Every donor receives an automatic IRS-compliant receipt, and recurring monthly giving is fully supported. There's no subscription cost — Sowfund takes a 5% platform fee, and roughly 85% of donors choose to cover it at checkout, so missionaries receive the full intended amount. Missionaries also get a QR code, can accept mail-in checks, and have a dashboard that tracks all donations.
Side-by-Side Comparison
| DonorSee | Sowfund | |
|---|---|---|
| Current status | Closed (Jan 2026) | Active |
| 501(c)(3) fiscal sponsorship | ✅ Yes | ✅ Yes |
| Tax-deductible donations | ✅ Yes | ✅ Yes |
| Platform fee | ~5% | 5% (85% donor-covered) |
| Subscription cost | None | None |
| Recurring giving | ✅ Yes | ✅ Yes |
| Dedicated profile page | ✅ Yes | ✅ Yes |
| Video-first giving model | ✅ Yes | ❌ No |
| Mail-in check support | ❌ No | ✅ Yes ($3 fixed fee) |
| QR code | ❌ No | ✅ Yes |
| Approval time | Varied | ~72 hours |
| Platform stability | Poor | Strong |
| Active development | ❌ No (seeking acquisition) | ✅ Yes |
Where DonorSee Was Stronger
DonorSee's video-first model was genuinely different. For missionaries whose ministry lent itself to visual storytelling — field visits, community projects, tangible physical needs — the ability to post a follow-up video that named the donor created donor loyalty that text-based updates don't replicate as easily.
If that specific model resonated with your donors, it's worth being honest that Sowfund doesn't replicate it directly. Sowfund supports profile updates and communication, but its model is more traditional giving-page infrastructure than video-driven micro-impact storytelling.
Where Sowfund Is Stronger
In almost every other dimension, Sowfund is the stronger option — and the only operational one.
Stability. This is the most important factor after DonorSee's closure. Sowfund is actively growing, does not depend on a single founder, and has a business model structured for long-term operation. It is not seeking to be acquired.
Broader giving options. Sowfund accepts card, bank transfer, and mail-in checks. DonorSee never supported check donations, which excluded older and more traditional donors who prefer to give by mail.
Church-friendly structure. Sowfund's 501(c)(3) fiscal sponsorship satisfies the requirements most church finance committees have for how missionary support must flow. Church giving to missionaries via Sowfund is straightforward, receipted, and properly categorized.
Donor fee coverage. Sowfund's model allows donors to cover the platform fee themselves, meaning most missionaries receive close to 100% of each gift. This wasn't a feature DonorSee offered in the same way.

For Missionaries Migrating from DonorSee
If you were on DonorSee, the practical migration path is:
- 1Create your Sowfund page and get it approved (72 hours)

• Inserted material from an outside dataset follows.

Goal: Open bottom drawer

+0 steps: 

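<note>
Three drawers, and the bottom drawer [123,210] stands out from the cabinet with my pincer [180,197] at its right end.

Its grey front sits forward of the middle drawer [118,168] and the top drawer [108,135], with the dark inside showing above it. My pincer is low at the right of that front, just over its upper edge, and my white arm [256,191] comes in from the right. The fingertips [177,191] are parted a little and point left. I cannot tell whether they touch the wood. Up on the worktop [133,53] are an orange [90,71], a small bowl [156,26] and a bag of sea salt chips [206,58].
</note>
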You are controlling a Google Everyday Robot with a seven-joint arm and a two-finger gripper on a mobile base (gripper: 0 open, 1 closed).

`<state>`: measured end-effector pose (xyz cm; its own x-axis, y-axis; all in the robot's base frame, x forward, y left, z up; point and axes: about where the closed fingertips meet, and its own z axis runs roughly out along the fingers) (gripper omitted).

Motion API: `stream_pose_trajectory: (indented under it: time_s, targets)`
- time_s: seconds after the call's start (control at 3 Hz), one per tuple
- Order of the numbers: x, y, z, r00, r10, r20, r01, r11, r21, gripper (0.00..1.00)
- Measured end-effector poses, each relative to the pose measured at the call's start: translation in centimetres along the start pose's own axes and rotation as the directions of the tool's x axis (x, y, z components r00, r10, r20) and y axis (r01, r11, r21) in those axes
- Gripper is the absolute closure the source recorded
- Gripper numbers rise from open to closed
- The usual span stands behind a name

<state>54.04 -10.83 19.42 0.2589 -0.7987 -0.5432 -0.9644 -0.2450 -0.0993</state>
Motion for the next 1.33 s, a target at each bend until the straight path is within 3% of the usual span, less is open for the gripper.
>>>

- 2Email every past donor with your new giving link
- 3Personally follow up with anyone who had a recurring DonorSee gift — their recurring payment ended when the platform closed, and they'll need to re-establish it through Sowfund
- 4Update your support letter, email signature, and any church communications with your new sow.fund link
Donors who gave through DonorSee were giving because they believed in your work. A direct, personal email explaining the transition and offering a new link recovers the vast majority of those giving relationships.
The Bottom Line
DonorSee was an innovative platform that, at its best, gave missionaries a powerful way to connect donors visually to their work. But it is no longer operating, and its history of instability made it a difficult platform to build long-term support on even before the closure.
Sowfund provides the core infrastructure missionaries actually need — tax-deductible giving, recurring donations, a shareable giving page, and no subscription cost — with the platform stability that long-term ministry support requires.